First and foremost you want to ensure that your body is going to be able to handle working out. Many women like to delay until after their six week post partum visit to be certain that they can begin to do normal routines while others are comfortable getting up and doing workouts as little as a couple of weeks after delivery. While this may or may not be your case, be certain that you feel well enough to exercise, because, although externally you don't feel bad, your insides are still recovering and getting back to their places.
Cardio
When returning to working out, you should give attention to doing cardio. A great way to get back in the "exercising mood" is to start walking, jogging or running. You may be a member of a local fitness place, so you could go there at least three times per week when beginning.
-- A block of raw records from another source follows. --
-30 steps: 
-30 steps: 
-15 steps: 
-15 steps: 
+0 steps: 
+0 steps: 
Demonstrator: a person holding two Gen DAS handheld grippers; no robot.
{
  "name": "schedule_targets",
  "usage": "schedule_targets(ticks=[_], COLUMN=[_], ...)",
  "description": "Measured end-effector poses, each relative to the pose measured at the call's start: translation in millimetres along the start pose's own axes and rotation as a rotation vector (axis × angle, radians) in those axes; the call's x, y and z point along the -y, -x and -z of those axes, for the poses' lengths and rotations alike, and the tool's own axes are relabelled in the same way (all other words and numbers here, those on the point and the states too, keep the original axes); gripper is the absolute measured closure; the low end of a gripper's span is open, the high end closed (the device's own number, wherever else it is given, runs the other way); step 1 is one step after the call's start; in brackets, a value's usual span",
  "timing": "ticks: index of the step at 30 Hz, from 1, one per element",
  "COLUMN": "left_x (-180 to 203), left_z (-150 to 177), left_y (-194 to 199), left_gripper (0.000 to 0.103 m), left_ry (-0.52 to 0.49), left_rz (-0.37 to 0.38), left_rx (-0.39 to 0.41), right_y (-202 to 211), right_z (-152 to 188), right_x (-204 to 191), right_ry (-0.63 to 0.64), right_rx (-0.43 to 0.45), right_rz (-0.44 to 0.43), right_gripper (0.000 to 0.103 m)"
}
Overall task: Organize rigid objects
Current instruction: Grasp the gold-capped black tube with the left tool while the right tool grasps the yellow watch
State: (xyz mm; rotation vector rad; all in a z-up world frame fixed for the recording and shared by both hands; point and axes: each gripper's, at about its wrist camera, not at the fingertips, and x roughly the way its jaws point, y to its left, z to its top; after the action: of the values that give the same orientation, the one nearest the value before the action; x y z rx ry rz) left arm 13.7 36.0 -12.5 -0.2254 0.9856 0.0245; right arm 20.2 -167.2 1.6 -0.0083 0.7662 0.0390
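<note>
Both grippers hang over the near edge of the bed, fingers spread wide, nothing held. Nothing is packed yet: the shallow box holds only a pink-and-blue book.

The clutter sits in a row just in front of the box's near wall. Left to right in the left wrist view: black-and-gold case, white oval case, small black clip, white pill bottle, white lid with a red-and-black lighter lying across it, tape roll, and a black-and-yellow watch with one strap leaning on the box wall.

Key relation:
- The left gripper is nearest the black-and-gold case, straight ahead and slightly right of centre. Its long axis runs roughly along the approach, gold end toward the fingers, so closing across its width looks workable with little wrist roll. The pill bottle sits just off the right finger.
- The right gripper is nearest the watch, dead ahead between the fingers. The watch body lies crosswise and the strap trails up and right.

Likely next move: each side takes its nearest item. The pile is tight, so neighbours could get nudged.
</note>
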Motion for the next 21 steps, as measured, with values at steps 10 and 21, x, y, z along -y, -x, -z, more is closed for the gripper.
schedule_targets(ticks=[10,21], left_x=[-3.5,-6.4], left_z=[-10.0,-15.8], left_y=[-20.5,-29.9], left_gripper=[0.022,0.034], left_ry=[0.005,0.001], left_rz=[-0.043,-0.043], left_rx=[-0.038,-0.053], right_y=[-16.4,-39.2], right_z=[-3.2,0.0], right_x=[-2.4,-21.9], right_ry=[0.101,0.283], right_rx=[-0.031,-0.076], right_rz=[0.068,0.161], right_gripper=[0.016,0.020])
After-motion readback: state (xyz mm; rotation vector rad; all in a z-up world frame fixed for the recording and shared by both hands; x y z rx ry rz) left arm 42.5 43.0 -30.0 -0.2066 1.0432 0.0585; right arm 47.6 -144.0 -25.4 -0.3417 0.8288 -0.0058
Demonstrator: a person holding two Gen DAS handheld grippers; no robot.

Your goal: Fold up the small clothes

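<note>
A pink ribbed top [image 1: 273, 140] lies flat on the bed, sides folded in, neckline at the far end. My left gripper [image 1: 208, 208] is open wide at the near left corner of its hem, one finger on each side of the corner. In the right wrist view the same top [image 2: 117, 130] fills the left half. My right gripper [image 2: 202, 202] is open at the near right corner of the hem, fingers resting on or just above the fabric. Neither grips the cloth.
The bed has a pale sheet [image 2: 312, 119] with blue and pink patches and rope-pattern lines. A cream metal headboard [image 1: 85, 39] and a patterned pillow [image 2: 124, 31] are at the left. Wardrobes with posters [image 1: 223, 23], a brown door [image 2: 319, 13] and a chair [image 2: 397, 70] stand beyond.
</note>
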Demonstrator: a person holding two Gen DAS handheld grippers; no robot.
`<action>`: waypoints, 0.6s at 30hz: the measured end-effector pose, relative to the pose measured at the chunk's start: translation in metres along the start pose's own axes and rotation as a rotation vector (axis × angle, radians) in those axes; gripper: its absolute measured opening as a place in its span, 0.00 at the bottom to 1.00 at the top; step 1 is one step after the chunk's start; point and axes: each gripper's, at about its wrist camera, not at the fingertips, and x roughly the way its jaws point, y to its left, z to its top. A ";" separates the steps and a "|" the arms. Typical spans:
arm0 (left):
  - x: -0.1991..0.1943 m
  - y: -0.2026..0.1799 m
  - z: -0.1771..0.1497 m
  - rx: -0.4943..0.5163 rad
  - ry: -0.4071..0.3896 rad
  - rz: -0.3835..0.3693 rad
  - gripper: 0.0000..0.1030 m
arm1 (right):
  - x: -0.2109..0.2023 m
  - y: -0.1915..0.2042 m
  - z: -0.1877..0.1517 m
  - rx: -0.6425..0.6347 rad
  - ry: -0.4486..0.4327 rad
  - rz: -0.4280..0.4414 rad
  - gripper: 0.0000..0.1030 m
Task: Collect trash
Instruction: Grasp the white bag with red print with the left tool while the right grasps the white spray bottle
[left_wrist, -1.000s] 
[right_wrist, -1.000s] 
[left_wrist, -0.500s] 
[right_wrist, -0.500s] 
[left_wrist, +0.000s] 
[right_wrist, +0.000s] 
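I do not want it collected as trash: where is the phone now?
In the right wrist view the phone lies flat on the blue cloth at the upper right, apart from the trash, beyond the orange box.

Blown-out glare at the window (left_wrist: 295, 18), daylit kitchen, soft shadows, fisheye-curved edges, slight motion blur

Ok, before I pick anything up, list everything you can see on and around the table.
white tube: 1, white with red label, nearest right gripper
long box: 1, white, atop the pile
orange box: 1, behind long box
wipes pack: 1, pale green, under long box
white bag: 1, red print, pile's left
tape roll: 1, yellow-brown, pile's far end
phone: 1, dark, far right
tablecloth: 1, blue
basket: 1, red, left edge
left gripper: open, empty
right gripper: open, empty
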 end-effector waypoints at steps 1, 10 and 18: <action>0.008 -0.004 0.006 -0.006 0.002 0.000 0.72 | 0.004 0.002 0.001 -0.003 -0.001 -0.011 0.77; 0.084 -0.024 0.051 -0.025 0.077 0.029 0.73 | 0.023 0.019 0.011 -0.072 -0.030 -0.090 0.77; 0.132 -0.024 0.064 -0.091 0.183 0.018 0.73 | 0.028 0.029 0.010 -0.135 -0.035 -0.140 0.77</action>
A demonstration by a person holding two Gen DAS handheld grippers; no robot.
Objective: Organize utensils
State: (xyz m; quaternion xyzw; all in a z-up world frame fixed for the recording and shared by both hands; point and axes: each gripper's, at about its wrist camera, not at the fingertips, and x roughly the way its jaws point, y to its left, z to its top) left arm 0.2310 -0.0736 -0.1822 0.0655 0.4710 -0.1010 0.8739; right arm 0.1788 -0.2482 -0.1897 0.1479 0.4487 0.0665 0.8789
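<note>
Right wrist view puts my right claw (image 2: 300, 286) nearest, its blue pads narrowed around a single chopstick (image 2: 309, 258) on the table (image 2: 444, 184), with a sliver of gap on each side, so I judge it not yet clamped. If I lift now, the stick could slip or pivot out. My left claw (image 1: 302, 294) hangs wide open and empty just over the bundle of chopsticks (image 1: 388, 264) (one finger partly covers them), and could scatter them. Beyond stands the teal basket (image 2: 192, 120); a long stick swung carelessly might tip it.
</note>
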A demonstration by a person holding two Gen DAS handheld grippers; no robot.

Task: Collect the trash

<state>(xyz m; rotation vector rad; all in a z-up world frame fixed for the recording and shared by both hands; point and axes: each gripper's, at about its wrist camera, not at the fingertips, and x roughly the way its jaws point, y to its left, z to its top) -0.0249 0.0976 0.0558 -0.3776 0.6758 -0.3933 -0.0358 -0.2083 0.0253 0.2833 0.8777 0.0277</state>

The trouble with working out in a facility is that some do not have child minding for you to take your baby. If this is the case with you, then you can opt for taking a stroll with your baby. This way, whilst you are exercising, you can also bond with them. You can go for a stroll for 30 to 60 minutes every other day until you are comfortable enough to walk everyday. This helps burn calories and at the same time lets you go out for fresh air since you are probably just used to being at home with your newborn.
Stretching
Once you have performed some cardio you can concentrate on stretching before you start doing any other intensive workouts. You will want to do leg stretches given that you will commence doing more walking and possibly running. If you were doing kegel exercises during pregnancy it is good to carry on doing them as they will reinforce your pelvic floor muscles. If you are not familiar with this, here is how it is done: Pull in your pelvic floor muscles, hold the contraction for three seconds then relax for three seconds. Once you are done then you can repeat 10 times. Very easy and effective!
Now that you know how to start with a post pregnancy workout be certain that you start off lightly and build up as you feel necessary. Find a plan that will work with your schedule and know that you can take your time to go back to your post pregnancy weight because it did take you nine months to gain the added weight.